Also, the constant needs to be handled correctly at the end. If the constant was
ln(c)
what could you do to help take inverse logs at the end?

NB if you diff your answer, you do not get the expression in the question. It's close, but ...
0
1 month ago
#6
You flip between the 2 on the left hand side being -1/2 or -2. It is -1/2, and so the integral should be sqrt y, not y squared.
Yes the constant is ok, but then you take anti logs of the two additive terms on the right. This isn't ok, combine them into a single term, then remove the logs.

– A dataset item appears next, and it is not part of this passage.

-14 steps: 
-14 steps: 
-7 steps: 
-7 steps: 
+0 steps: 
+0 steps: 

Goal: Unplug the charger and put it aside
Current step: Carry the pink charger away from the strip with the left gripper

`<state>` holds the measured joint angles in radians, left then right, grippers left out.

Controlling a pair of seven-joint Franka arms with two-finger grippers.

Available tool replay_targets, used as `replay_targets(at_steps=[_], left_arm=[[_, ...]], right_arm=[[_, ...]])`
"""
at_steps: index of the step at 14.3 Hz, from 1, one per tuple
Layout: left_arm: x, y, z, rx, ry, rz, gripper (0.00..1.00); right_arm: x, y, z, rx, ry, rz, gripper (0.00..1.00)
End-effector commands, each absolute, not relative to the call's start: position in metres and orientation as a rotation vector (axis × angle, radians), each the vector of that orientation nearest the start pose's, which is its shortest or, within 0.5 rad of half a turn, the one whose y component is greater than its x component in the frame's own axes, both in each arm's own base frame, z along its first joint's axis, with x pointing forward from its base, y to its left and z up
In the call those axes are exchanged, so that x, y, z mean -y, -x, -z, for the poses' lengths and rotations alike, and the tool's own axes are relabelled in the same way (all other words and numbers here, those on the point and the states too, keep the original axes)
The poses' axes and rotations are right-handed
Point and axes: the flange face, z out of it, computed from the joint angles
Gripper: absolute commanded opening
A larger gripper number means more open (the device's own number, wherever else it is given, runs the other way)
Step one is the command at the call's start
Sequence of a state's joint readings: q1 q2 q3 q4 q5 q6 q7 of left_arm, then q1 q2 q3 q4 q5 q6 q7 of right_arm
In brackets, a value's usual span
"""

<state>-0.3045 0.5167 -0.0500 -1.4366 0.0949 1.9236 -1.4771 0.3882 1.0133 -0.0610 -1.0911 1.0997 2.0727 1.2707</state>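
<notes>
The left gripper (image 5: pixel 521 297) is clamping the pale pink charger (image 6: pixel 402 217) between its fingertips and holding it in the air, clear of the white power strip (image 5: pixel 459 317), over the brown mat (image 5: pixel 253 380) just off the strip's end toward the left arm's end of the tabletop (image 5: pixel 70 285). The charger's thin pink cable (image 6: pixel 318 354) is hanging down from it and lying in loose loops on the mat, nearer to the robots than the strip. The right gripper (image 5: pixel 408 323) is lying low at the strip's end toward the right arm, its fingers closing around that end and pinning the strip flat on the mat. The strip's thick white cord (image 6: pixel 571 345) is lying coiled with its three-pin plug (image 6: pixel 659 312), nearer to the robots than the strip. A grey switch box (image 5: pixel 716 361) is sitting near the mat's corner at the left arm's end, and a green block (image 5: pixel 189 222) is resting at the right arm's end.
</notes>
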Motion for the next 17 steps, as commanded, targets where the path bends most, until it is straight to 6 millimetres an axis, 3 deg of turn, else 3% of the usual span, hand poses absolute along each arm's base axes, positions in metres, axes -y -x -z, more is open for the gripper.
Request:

(Original post by User124)
i thought as c is arbitrary it can just be whacked on the end of the equation.
i cant see an issue with:
dy/dx = -2y/x
dy = -2y(x^-1)dx
dy/(-2y) = (x^-1)dx
(-2y^-1)dy = (x^-1)dx
then i integrate...

i am not too sure what is wrong. thanks for replying.
0
Thread starter 1 month ago
#7
please can you write your working. I am struggling to see it. if this is too inconvenient i will ask my teacher. thank you for helping
(Original post by mqb2766)
You flip between the 2 on the left hand side being -1/2 or -2. It is -1/2, and so the integral should be sqrt y, not y squared.
Yes the constant is ok, but then you take anti logs of the two additive terms on the right. This isn't ok, combine them into a single term, then remove the logs.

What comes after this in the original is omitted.